Your task: Every record below is to be retyped exactly, with the pictures left out.

Exercise material below:

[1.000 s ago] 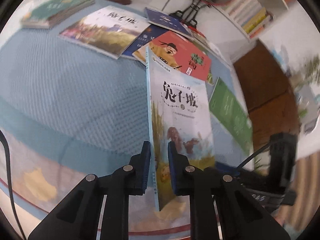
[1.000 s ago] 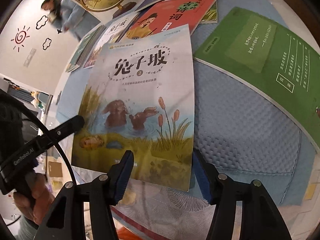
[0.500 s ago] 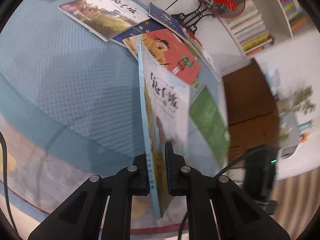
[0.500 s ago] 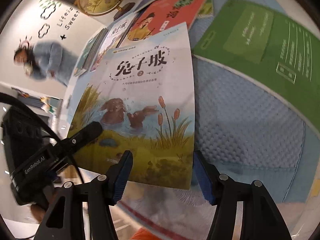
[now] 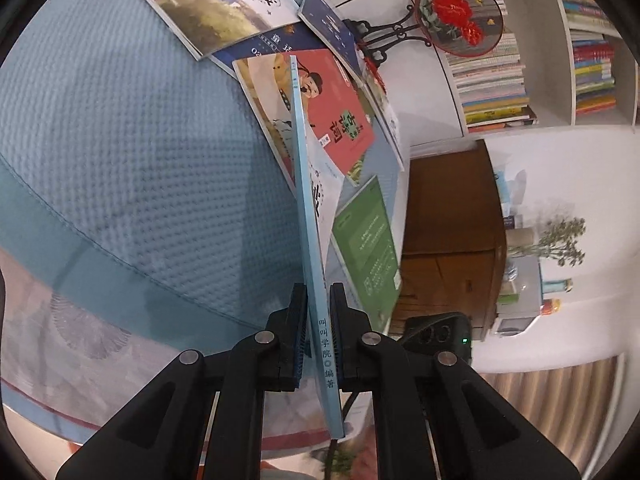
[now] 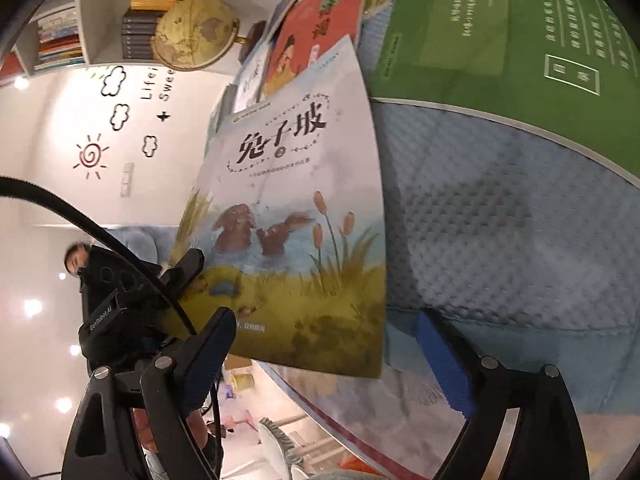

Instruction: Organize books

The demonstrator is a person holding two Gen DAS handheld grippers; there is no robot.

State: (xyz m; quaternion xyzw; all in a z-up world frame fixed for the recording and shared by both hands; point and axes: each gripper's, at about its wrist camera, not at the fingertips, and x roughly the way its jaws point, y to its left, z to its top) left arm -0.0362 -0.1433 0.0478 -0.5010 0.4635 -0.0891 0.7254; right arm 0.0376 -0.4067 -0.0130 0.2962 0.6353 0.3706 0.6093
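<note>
The tabletop point(image 5: 120, 152), under a blue quilted cloth, carries scattered books, a green book point(image 6: 500, 40) and a red one point(image 5: 336, 108) among them. The rabbit book point(image 6: 296, 216) stands on edge above it, pinched by the left tongs point(image 5: 318, 332). The right tongs point(image 6: 324, 360) have just been opening, jaws wide, empty. Best keep that pinch firm near the spine so the thin book doesn't sag.

Left gripper point(image 5: 319, 336): black plastic arms, silver round screws, blue ribbed pads on the fingers point(image 5: 299, 336).
Right gripper point(image 6: 328, 364): matching black frame, silver screws, blue pads.
Cable point(image 6: 100, 236): thin, black, curved.
Marking: white "GenRobot.AI" lettering on the black body.
</note>
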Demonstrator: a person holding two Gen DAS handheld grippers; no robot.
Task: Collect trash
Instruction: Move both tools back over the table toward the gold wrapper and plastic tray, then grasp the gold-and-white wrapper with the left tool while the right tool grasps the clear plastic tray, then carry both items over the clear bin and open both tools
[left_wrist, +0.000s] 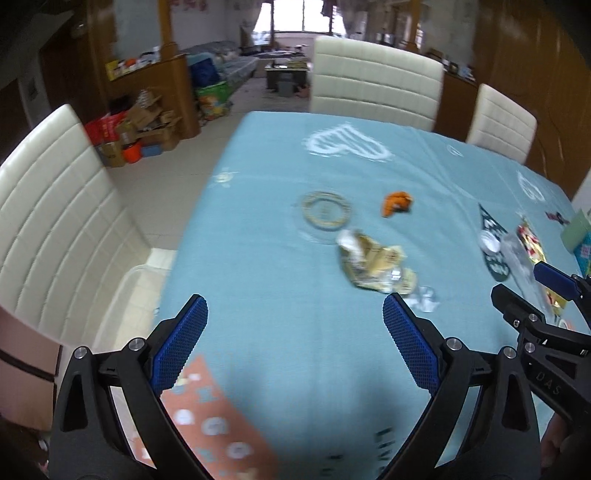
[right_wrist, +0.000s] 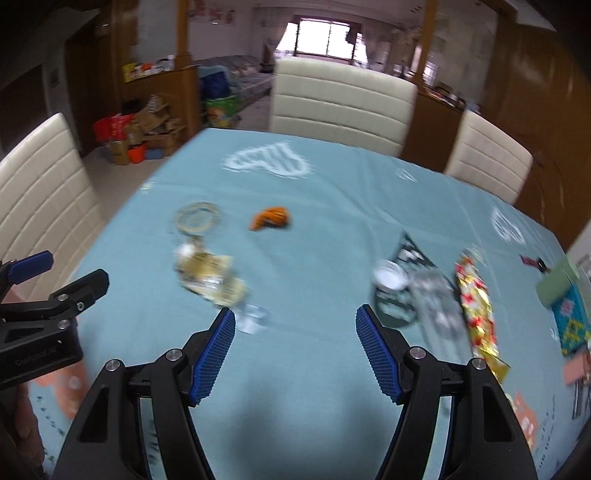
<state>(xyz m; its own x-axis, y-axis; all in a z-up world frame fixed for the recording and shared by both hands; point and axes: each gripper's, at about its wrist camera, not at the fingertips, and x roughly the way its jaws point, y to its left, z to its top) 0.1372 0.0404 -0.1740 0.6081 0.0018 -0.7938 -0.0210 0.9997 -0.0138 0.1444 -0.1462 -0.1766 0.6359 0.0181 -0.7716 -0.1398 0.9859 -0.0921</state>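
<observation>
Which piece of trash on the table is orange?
The small crumpled orange scrap, lying alone past the middle of the blue tablecloth. The crumpled wrapper nearer the grippers is pale gold and silvery; the long wrapper is yellow and red.

we see cream padded chairs (right_wrist: 341, 107) along the far table edge, a bright window (right_wrist: 323, 38) beyond, brown wooden wall panels (right_wrist: 535, 92), pale tiled floor (left_wrist: 162, 181).

Only "DAS" reads, on the right gripper (left_wrist: 554, 291); other print is blurred.
</observation>
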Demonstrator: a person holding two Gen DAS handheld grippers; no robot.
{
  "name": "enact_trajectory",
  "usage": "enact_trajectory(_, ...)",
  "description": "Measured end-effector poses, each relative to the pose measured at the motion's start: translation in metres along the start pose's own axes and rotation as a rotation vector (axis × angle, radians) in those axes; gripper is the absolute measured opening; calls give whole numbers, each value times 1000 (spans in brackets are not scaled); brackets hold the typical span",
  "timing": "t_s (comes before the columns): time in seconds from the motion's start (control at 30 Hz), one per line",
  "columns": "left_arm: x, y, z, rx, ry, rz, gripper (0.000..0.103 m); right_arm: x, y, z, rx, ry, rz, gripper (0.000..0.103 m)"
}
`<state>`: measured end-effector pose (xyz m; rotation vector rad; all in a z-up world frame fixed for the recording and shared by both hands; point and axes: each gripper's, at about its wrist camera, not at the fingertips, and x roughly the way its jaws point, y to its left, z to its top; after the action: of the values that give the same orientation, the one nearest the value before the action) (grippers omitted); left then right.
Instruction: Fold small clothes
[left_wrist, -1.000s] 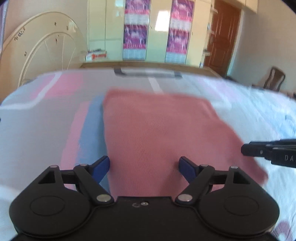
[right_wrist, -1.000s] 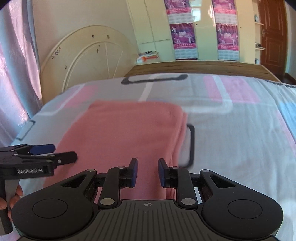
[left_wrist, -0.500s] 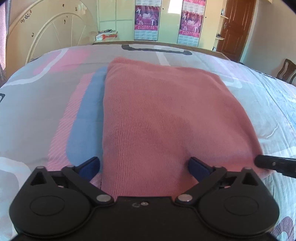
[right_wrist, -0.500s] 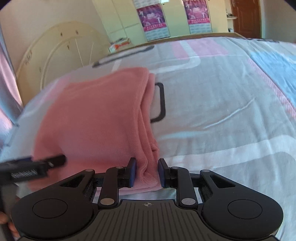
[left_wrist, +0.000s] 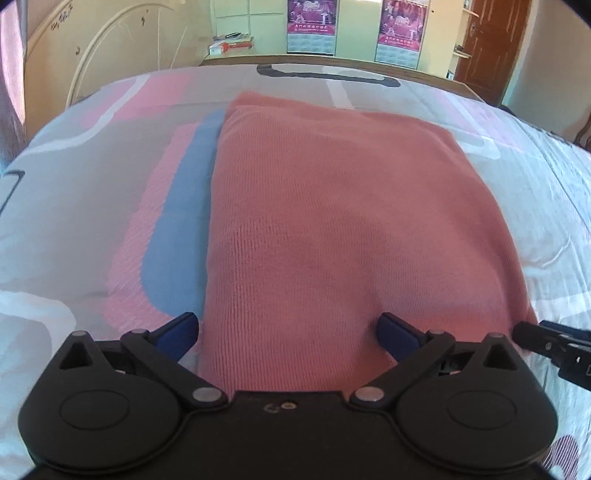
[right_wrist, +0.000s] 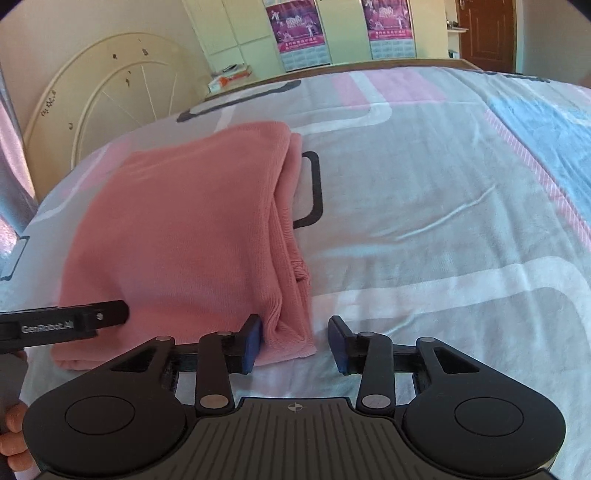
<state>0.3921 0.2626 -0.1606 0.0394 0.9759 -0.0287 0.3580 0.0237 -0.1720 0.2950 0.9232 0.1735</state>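
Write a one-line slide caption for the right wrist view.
Right gripper, jaws just opened, at the near corner of the folded pink garment on the patterned bedsheet; left gripper's tip alongside.

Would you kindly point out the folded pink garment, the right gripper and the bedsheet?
folded pink garment (left_wrist: 351, 221): left wrist view, middle of top layer.
right gripper (right_wrist: 295, 341): right wrist view, between its fingertips.
bedsheet (right_wrist: 461, 221): right wrist view, bare patch.

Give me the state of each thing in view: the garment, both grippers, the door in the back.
pink knit garment: folded into a flat rectangle, lying on the bedsheet, layered edges along one side.
left gripper: open wide, jaws astride the garment's near edge, not gripping.
right gripper: jaws have just been opening, near corner of the garment between them, pads not pressing.
brown door: looks shut.
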Motion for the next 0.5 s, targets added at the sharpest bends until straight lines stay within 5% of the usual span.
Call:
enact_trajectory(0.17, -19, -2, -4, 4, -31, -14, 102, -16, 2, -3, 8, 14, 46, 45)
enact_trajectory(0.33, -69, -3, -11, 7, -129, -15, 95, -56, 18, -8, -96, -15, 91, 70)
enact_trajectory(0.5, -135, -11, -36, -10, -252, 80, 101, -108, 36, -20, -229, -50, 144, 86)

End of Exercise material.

Exercise output:
[1.000 s ago] 
[1.000 s ago] 
[0.500 s ago] 
[0.500 s ago] 
[now] 
[now] 

Instruction: Organize books

The demonstrator is a person holding two Gen DAS handheld grippers; there is no robot.

State: (xyz m; quaternion xyzw; all in a z-up world frame fixed for the recording and shared by both hands; point and axes: each gripper's, at about its wrist camera, not at the fingertips, and x roughly the way its jaws point, y to its left, z to its top) left arm -0.0362 -0.1433 0.0478 -0.5010 0.4635 -0.0891 0.7254; right arm 0.0376 -0.4067 -0.0130 0.2962 0.6353 0.3706 0.6093
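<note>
The tabletop point(image 5: 120, 152), under a blue quilted cloth, carries scattered books, a green book point(image 6: 500, 40) and a red one point(image 5: 336, 108) among them. The rabbit book point(image 6: 296, 216) stands on edge above it, pinched by the left tongs point(image 5: 318, 332). The right tongs point(image 6: 324, 360) have just been opening, jaws wide, empty. Best keep that pinch firm near the spine so the thin book doesn't sag.

Left gripper point(image 5: 319, 336): black plastic arms, silver round screws, blue ribbed pads on the fingers point(image 5: 299, 336).
Right gripper point(image 6: 328, 364): matching black frame, silver screws, blue pads.
Cable point(image 6: 100, 236): thin, black, curved.
Marking: white "GenRobot.AI" lettering on the black body.
</note>
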Demonstrator: a person holding two Gen DAS handheld grippers; no robot.
Task: Collect trash
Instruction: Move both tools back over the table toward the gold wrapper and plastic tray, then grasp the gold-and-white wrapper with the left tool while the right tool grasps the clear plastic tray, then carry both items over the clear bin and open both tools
[left_wrist, +0.000s] 
[right_wrist, +0.000s] 
<state>(xyz m; its own x-axis, y-axis; all in a z-up world frame fixed for the recording and shared by both hands; point and axes: each gripper's, at about its wrist camera, not at the fingertips, and x roughly the way its jaws point, y to its left, z to its top) 0.1372 0.0404 -0.1740 0.6081 0.0018 -0.7938 -0.0210 0.9997 -0.0138 0.1444 -0.1462 -0.1766 0.6359 0.0181 -0.7716 -0.1398 0.9859 -0.0921</state>
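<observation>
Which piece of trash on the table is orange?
The small crumpled orange scrap, lying alone past the middle of the blue tablecloth. The crumpled wrapper nearer the grippers is pale gold and silvery; the long wrapper is yellow and red.

we see cream padded chairs (right_wrist: 341, 107) along the far table edge, a bright window (right_wrist: 323, 38) beyond, brown wooden wall panels (right_wrist: 535, 92), pale tiled floor (left_wrist: 162, 181).

Only "DAS" reads, on the right gripper (left_wrist: 554, 291); other print is blurred.
</observation>
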Demonstrator: a person holding two Gen DAS handheld grippers; no robot.
{
  "name": "enact_trajectory",
  "usage": "enact_trajectory(_, ...)",
  "description": "Measured end-effector poses, each relative to the pose measured at the motion's start: translation in metres along the start pose's own axes and rotation as a rotation vector (axis × angle, radians) in those axes; gripper is the absolute measured opening; calls give whole numbers, each value times 1000 (spans in brackets are not scaled); brackets hold the typical span",
  "timing": "t_s (comes before the columns): time in seconds from the motion's start (control at 30 Hz), one per line",
  "columns": "left_arm: x, y, z, rx, ry, rz, gripper (0.000..0.103 m); right_arm: x, y, z, rx, ry, rz, gripper (0.000..0.103 m)"
}
`<state>`: measured end-effector pose (xyz m; rotation vector rad; all in a z-up world frame fixed for the recording and shared by both hands; point and axes: each gripper's, at about its wrist camera, not at the fingertips, and x roughly the way its jaws point, y to its left, z to its top; after the action: of the values that give the same orientation, the one nearest the value before the action) (grippers omitted); left then right.
Instruction: Fold small clothes
[left_wrist, -1.000s] 
[right_wrist, -1.000s] 
[left_wrist, -0.500s] 
[right_wrist, -0.500s] 
[left_wrist, +0.000s] 
[right_wrist, +0.000s] 
<state>0.3921 0.2626 -0.1606 0.0394 0.9759 -0.0287 0.3580 0.0237 -0.1720 0.2950 0.9232 0.1735</state>
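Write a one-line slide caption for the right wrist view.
Right gripper, jaws just opened, at the near corner of the folded pink garment on the patterned bedsheet; left gripper's tip alongside.

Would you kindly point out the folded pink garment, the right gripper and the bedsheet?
folded pink garment (left_wrist: 351, 221): left wrist view, middle of top layer.
right gripper (right_wrist: 295, 341): right wrist view, between its fingertips.
bedsheet (right_wrist: 461, 221): right wrist view, bare patch.

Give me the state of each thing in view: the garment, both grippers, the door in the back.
pink knit garment: folded into a flat rectangle, lying on the bedsheet, layered edges along one side.
left gripper: open wide, jaws astride the garment's near edge, not gripping.
right gripper: jaws have just been opening, near corner of the garment between them, pads not pressing.
brown door: looks shut.
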Motion for the next 0.5 s, targets added at the sharpest bends until straight lines stay within 5% of the usual span.
Call:
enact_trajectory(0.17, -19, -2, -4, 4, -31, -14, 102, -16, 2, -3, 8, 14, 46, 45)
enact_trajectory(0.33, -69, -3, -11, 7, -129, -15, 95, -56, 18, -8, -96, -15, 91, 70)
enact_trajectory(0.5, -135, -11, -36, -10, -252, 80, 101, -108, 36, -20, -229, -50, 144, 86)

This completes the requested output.